Não é por acaso que o Estado do Ceará recebe milhões de
turistas por ano, de todos os cantos do mundo. Praias ensolaradas e paisagens encantadoras, gastronomia exuberante, povo acolhedor, artesanato interessante, ritmos sensuais...a lista é imensa.
Estamos com as passagens
compradas. Este ano Sandrinha e eu decidimos passar o Natal com os pais dela em
Crateús, uma cidadezinha tranqüila e ensolarada do Sertão cearense, no Nordeste
brasileiro, onde eles nasceram, cresceram, construíram uma bela história de
vida e onde quase todo mundo se trata pelo primeiro nome. Andar com os dois
pelas ruas é testemunhar um interminável festival de efusivos cumprimentos e
saudações. Todos se conhecem.
Ele, hoje aposentado, foi o
dentista de metade da população. Dona Djanira e Dr. Antônio vivem praticamente como viviam em meados do século passado, mas com as comodidades do
mundo atual. Seguem uma rotina tranqüila, saudável, flexível e eletiva,
quebrada apenas pelas efemérides municipais, pelas eventuais visitas dos filhos e netos ou quando
simplesmente decidem quebrá-la, prá variar. Desfrutam de uma qualidade de vida
muito superior a da maioria daqueles que migram para a capital em busca de “ser alguém na
vida”, diplomas, destaque, certificados, cargos públicos e, paradoxalmente,
acabam se perdendo no anonimato estressante e massificador das grandes cidades.
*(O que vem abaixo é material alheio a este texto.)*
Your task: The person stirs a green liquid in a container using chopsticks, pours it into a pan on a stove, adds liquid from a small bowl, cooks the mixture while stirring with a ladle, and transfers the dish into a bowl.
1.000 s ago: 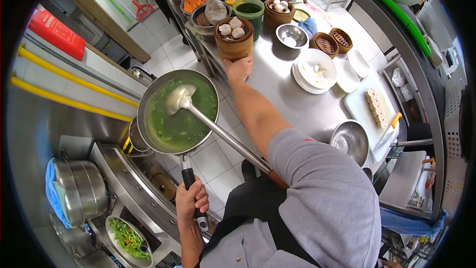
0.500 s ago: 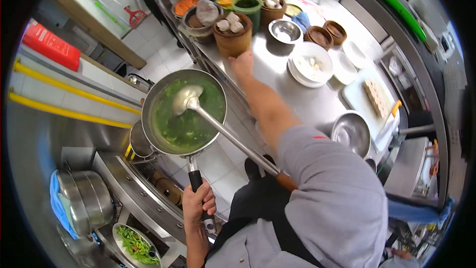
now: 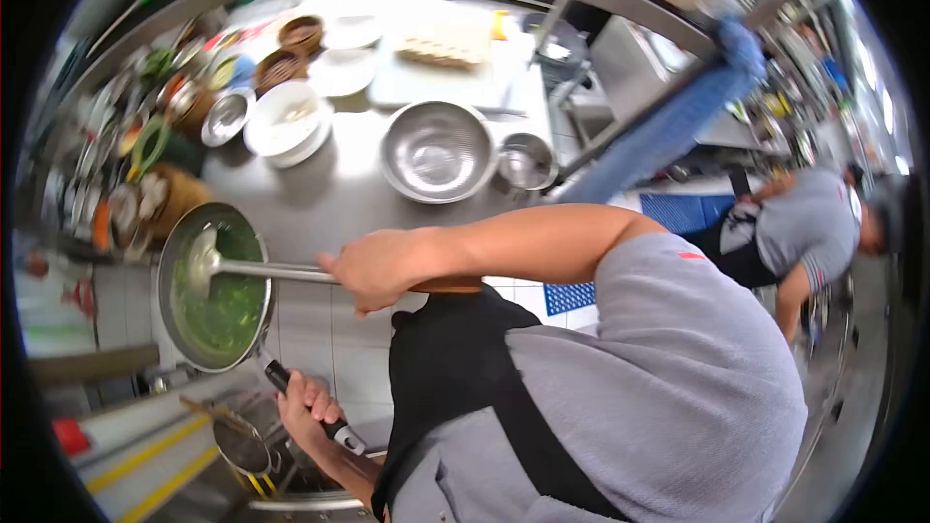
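Observation:
My left hand [image 3: 312, 404] is wrapped round the black handle of a pan [image 3: 263, 329] at the lower left. Green soup [image 3: 228, 305] with leafy bits fills the pan. The bowl of a long metal ladle [image 3: 204, 261] sits in the soup, its shaft lying to the right over the rim. My right hand [image 3: 373, 268] is over the ladle's shaft near its wooden end; its fingers are blurred, and whether they grip is hidden. Left of it, beyond the pan, a bamboo steamer [image 3: 184, 196] with white dumplings stands at the counter's edge.
On the steel counter [image 3: 349, 160] are a perforated bowl [image 3: 438, 153], a small pot [image 3: 526, 161], white plates [image 3: 291, 124] and a cutting board [image 3: 387, 87] with a pale block. Another person [image 3: 804, 223] stands at the right. A strainer [image 3: 242, 441] is below the pan.
The view has swung to the right. My right hand has left the bamboo steamer and is now over the ladle's shaft. My left hand still holds the pan.

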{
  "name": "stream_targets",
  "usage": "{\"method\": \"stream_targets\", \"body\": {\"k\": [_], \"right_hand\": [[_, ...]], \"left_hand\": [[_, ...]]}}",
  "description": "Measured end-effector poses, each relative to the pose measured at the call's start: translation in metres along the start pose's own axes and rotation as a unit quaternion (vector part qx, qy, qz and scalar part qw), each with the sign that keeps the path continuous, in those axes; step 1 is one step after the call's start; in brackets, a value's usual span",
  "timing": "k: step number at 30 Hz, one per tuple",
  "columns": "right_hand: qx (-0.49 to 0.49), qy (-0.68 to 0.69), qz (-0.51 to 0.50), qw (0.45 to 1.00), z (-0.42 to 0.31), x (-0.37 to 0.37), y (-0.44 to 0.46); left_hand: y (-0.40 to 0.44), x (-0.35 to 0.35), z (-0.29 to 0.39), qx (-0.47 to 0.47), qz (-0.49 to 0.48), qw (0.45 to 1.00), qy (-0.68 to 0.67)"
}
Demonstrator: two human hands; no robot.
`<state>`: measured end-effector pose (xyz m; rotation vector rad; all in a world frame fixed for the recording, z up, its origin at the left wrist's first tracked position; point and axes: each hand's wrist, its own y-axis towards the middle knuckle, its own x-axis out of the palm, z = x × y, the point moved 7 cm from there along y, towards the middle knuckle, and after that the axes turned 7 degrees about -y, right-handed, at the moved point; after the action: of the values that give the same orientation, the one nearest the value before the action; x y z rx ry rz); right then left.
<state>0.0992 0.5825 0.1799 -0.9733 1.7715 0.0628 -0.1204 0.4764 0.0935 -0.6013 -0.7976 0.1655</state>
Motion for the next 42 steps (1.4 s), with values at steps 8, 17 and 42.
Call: {"method": "stream_targets", "body": {"k": [8,17,42], "right_hand": [[0.011,0.015,0.171,0.985,0.057,-0.030,-0.045],[0.107,0.015,0.193,0.975,0.154,-0.054,-0.010],[0.035,0.096,0.303,0.947,0.208,-0.123,0.015]], "left_hand": [[0.035,0.079,-0.009,-0.015,-0.024,0.995,0.100],[0.119,0.149,-0.008,0.026,-0.068,0.993,0.091],[0.178,0.198,0.044,0.045,0.020,0.975,0.215]]}}
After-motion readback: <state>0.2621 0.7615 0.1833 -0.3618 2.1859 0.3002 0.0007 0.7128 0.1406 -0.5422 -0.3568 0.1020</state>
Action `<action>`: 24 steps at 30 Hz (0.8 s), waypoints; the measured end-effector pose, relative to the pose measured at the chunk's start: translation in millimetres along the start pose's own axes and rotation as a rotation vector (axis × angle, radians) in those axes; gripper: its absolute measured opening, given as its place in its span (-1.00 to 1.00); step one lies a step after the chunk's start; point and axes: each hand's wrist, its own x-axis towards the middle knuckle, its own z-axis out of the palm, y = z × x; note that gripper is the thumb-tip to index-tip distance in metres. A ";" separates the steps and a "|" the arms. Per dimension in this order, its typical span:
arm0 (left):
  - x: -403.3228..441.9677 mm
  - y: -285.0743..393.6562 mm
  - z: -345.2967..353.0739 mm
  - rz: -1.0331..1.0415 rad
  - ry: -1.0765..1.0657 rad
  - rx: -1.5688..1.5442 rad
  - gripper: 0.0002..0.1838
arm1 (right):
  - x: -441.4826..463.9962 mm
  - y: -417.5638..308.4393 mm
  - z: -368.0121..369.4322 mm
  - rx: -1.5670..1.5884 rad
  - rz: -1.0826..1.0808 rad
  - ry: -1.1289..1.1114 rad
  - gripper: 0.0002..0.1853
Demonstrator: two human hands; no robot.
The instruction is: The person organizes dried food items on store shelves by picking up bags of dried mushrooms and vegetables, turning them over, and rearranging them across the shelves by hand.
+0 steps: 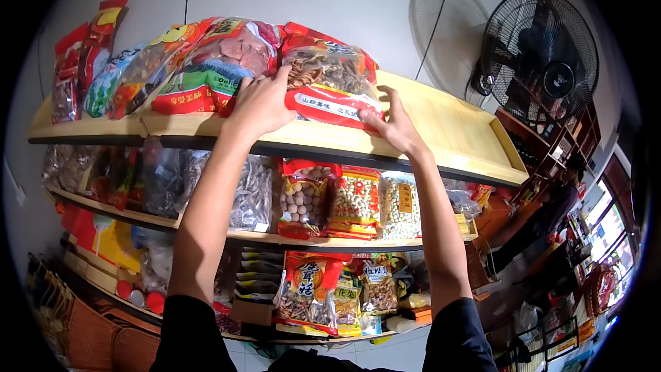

Mas cearense é assim mesmo,
andarilho. Não se enrola nem perde a parada. Arretado e avesso a formalismos fuleiros
traz no consciente coletivo certa mania de grandeza que ele mesmo é o
primeiro a satirizar. E ele tem muito do que se orgulhar. Chegam a ser
proverbiais o bom-humor e a presença de espírito na cultura riquíssima desse
povo alegre e gozador mesmo diante das adversidades.
Em Crateús até as obrigações
as mais banais têm outro brilho. Ir ao barbeiro, por exemplo. Cortar o cabelo
nunca foi algo propriamente agradável pra mim. Faz parte da rotina dos tais
cuidados estéticos básicos masculinos, coisa que recuperei depois da fase careca do
período da quimioterapia. E foi lá em Crateús, em março, que voltei a
freqüentar o barbeiro. O incrível, o único, o inimitável, o inigualável, o
insuspeitável, ELE, simplesmente - “Deusin”.
Pode até parecer exagero,
mas estou deixando o cabelo crescer desde minha última viagem a Rondônia, em
setembro. Não vejo a hora, imaginem, de chegar dezembro para poder sentar de novo na
velha poltrona de barbeiro do “Deusin”, caba
danado de bom e velho profissional da tesoura da cidade (nos dois
sentidos:real e figurado) e me entregar ao prazer lúdico de ficar só escutando
os causos, a crônica espirituosa dos fatos (que ele “aumenta, mas não inventa”) e dos
personagens populares do cotidiano em Crateús, que ele retrata com um entusiasmo quase
infantil e no mais genuíno dialeto cearês.
Uma verdadeira viagem pelo imaginário nordestino.
E tudo recheado com aquelas deliciosas
expressões burlescas tipo Vaudeville (termo adulterado do francês, “voix de
ville”, voz da cidade) que só a despojada alma cearense cria,
fabula e
pronuncia corretamente, como “mano
véi”(velho
amigo), “vixe!”, “pimbada”, “xoxota”, “gota
serena”, “fuleiro”, “caba”, “macho”, “abestado”, “arretado”, “danado de bom”, “mijar”, “nos
trinques”, “baitola”, “botar boneco” (ser inconveniente), “numsivexe” (não se apresse) e por aí
vai, prá citar só aquelas que estou lembrando agora.